§ PROMPT
The answer must be every line from the entries below that includes "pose".
*-*-*
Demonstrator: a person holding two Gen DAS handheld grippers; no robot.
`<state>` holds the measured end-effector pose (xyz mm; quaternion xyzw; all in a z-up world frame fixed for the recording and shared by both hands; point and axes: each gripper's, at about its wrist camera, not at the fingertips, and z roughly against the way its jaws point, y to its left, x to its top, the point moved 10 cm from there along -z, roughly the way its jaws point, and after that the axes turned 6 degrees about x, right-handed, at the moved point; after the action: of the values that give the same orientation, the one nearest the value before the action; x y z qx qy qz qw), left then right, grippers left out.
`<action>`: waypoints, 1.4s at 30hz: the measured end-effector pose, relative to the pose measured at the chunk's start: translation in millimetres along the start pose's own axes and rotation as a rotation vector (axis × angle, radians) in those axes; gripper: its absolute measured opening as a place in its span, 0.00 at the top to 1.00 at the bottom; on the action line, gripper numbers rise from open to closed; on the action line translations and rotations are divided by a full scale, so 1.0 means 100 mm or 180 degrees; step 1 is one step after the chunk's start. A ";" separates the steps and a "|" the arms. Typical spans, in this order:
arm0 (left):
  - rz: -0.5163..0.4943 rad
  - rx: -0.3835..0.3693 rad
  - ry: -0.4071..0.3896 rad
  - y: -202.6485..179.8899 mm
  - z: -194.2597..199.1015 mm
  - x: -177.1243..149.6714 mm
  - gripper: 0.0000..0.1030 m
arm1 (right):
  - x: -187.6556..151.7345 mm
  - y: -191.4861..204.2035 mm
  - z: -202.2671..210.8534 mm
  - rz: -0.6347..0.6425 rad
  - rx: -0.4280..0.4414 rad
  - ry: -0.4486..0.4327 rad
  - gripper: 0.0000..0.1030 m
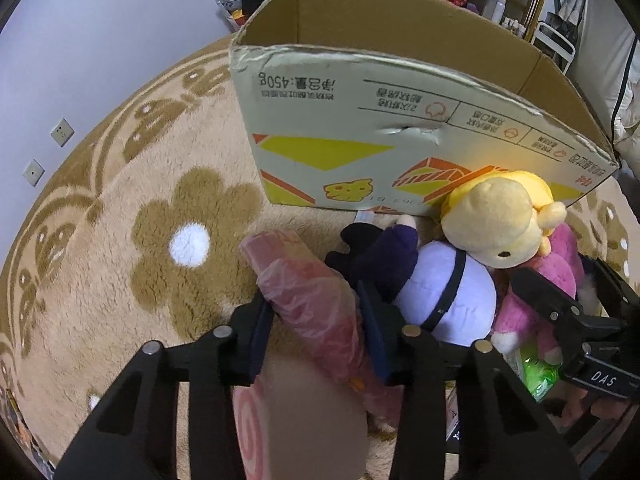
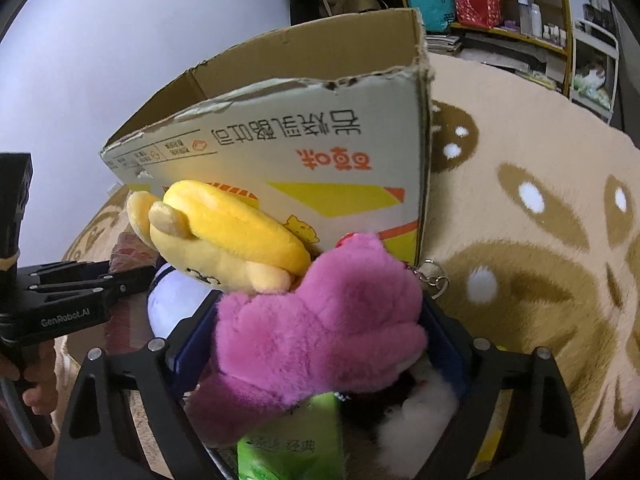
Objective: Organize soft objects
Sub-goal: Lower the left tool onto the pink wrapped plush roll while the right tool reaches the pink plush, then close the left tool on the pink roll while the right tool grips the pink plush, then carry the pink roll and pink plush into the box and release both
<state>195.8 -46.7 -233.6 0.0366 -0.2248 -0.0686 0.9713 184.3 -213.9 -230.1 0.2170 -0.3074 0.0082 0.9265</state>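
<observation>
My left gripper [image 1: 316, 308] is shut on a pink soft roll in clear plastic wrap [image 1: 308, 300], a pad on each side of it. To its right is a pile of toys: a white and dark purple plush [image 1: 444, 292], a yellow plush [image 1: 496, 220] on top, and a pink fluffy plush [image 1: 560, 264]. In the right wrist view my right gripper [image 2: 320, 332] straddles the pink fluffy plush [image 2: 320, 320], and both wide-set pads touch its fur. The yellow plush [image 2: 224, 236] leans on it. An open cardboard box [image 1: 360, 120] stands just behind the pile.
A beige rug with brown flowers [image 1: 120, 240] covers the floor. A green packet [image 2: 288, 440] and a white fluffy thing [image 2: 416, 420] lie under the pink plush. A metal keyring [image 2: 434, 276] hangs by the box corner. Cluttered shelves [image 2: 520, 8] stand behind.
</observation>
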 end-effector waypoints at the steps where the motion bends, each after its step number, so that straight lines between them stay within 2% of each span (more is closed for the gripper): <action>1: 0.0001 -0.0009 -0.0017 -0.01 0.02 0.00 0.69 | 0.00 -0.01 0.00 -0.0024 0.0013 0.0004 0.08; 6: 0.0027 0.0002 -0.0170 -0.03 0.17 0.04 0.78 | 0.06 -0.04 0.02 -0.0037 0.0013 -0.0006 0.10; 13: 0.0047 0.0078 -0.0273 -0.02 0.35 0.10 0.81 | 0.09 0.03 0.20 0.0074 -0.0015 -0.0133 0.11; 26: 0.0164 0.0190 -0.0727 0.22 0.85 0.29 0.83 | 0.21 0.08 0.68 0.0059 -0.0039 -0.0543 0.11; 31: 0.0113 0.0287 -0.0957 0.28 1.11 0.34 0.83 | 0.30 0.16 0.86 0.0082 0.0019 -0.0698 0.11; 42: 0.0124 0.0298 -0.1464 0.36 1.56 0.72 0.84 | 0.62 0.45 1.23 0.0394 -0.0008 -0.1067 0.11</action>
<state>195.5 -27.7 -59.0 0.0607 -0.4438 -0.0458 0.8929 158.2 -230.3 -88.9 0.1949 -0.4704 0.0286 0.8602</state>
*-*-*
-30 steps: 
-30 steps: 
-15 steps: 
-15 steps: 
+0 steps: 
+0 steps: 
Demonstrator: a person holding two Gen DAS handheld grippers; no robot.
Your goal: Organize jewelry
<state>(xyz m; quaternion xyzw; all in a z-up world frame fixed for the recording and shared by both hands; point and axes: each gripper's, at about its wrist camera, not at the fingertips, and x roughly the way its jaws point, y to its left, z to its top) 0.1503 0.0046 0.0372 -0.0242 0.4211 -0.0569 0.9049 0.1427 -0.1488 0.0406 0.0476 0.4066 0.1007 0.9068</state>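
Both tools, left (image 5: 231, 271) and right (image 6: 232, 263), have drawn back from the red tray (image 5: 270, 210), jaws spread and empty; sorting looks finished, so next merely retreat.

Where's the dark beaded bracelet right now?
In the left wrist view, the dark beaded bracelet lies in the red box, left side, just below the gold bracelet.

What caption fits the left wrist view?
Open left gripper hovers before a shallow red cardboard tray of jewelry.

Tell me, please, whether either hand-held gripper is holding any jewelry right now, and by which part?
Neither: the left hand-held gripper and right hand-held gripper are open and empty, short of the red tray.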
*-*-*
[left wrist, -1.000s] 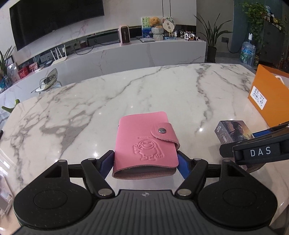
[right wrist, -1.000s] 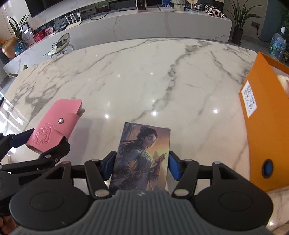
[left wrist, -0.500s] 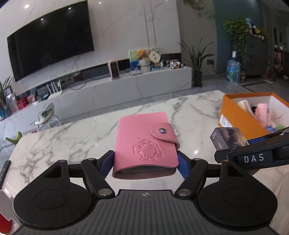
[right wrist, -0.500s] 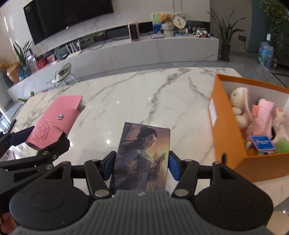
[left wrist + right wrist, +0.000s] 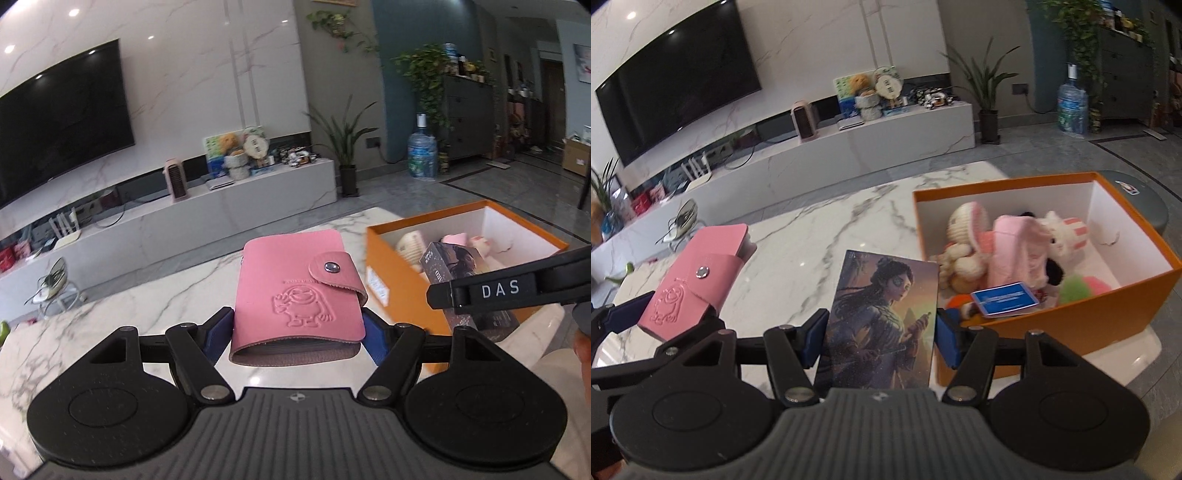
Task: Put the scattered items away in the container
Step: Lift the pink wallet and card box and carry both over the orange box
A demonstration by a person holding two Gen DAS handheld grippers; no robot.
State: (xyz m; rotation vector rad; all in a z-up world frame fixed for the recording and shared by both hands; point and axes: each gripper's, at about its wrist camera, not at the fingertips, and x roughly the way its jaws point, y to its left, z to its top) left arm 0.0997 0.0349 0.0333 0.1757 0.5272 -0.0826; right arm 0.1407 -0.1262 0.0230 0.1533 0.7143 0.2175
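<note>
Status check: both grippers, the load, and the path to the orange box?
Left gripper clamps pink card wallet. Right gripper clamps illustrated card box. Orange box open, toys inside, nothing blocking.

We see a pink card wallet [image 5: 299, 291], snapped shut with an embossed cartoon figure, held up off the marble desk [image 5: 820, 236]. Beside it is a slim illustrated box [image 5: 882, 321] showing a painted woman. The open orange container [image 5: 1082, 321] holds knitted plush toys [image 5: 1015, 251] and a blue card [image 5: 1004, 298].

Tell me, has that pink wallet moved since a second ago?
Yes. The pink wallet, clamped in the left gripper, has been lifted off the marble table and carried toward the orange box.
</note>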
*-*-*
§ REPLY
`<state>` holds the measured end-effector pose (xyz mm; quaternion xyzw; all in a z-up world frame fixed for the recording and shared by both hands; point and axes: each gripper's, at about its wrist camera, not at the fingertips, and z roughly against the way its jaws point, y to its left, x to its top, the point moved 10 cm from there along -z, roughly the way its jaws point, and after that the axes turned 6 degrees about x, right-handed, at the moved point; after the action: of the values that give the same orientation, the one nearest the value before the action; x y z qx qy qz qw), left then right, grippers left out.
`<action>`: waypoints, 1.4s at 30hz: the measured end-effector pose, relative to the pose measured at the chunk's start: translation in millimetres along the start pose's own axes and rotation as a rotation vector (axis × angle, radians) in those axes; gripper: its absolute measured opening as a place in its span, 0.00 at the top to 1.00 at the bottom; on the action line, gripper numbers rise from open to closed; on the action line translations and rotations are divided by a full scale, so 1.0 means 100 mm or 180 degrees; step 1 is one step after the chunk's start. A ";" separates the steps and a "|" the arms. Typical spans, in this order:

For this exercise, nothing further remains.